◆ INSTRUCTIONS TO FOLLOW
Go over the data and keep only the lines that include "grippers".

◆ DATA EXCERPT
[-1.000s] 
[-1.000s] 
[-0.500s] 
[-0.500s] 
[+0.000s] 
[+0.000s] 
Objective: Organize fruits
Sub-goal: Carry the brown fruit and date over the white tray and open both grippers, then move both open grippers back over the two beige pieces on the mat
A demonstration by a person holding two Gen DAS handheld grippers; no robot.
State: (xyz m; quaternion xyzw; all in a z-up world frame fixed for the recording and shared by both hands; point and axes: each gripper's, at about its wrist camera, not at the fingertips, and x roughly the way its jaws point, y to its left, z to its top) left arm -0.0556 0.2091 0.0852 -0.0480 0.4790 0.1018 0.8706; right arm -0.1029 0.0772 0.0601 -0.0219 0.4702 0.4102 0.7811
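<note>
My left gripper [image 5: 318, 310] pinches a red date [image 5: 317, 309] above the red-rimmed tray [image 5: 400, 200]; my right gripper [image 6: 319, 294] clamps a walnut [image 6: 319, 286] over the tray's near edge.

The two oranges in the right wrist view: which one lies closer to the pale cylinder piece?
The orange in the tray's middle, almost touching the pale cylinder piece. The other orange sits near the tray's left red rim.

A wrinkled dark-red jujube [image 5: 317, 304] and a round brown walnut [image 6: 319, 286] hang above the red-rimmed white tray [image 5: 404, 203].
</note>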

◆ YOUR SOLUTION
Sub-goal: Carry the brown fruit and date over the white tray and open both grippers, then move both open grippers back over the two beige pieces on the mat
A demonstration by a person holding two Gen DAS handheld grippers; no robot.

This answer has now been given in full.